Insomma una terapia ‘3-in-1’ che adesso dovrà essere vagliata all’interno del programma di studi di fase 3 Triumph, che analizzerà anche l’efficacia di questo nuovo farmaco nel ridurre le apnee ostruttive da sonno e l’artrosi del ginocchio. “Colpisce davvero molto il fatto che i pazienti trattati con il dosaggio più alto del farmaco abbiano perso ben un quarto del loro peso iniziale in 11 mesi – commenta il primo autore dello studio, la professoressa Ania M. Jastreboff, condirettore del Yale Center for Weight Management dell’Università di Yale (Usa) – Dobbiamo trattare l’obesità alla stessa stregua delle altre condizioni croniche, con terapie mirate ai meccanismi alla base di questa malattia. Questi risultati ci spingono a promuovere questo farmaco dagli studi di fase 2 a quelli fase 3, per valutarne l’efficacia e la sicurezza, come potenziale nuova opzione di trattamento per le persone con obesità”.
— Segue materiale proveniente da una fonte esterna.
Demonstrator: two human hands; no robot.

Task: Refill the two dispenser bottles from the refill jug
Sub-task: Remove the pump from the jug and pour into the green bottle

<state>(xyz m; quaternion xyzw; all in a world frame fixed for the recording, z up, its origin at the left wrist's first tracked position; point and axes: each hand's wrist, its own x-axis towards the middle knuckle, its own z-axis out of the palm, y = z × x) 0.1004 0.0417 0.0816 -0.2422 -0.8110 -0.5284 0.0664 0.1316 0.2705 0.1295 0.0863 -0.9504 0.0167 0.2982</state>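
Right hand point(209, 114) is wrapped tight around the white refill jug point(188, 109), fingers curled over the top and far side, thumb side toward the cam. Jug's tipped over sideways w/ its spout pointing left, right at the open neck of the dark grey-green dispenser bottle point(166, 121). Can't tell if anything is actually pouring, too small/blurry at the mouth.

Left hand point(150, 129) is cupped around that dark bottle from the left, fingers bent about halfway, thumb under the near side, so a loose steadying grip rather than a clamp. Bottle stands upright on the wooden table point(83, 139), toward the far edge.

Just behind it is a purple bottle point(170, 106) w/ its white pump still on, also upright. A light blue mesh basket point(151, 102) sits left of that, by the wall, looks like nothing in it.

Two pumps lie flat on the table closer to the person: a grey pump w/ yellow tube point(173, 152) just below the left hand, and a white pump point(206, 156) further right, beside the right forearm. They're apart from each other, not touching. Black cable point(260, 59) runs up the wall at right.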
Sul fronte delle ‘nuove promesse’ nel campo degli anti-obesità a somministrazione orale giornaliera, spunta infine l’orforglipron (Eli Lilly), un agonista del GLP-1 non peptidico. I risultati dello studio GZGI, pubblicati sul New England Journal of Medicine, dimostrano che la somministrazione di questo farmaco, a diversi dosaggi, determina dopo 26 settimana una perdita di peso dell’8,6-12,6% da quello iniziale, che arriva al 9,4-14,7% a 36 settimane. Significativa anche la riduzione di pressione arteriosa sistolica (- 10,5 mmHg) ottenuta da questo trattamento.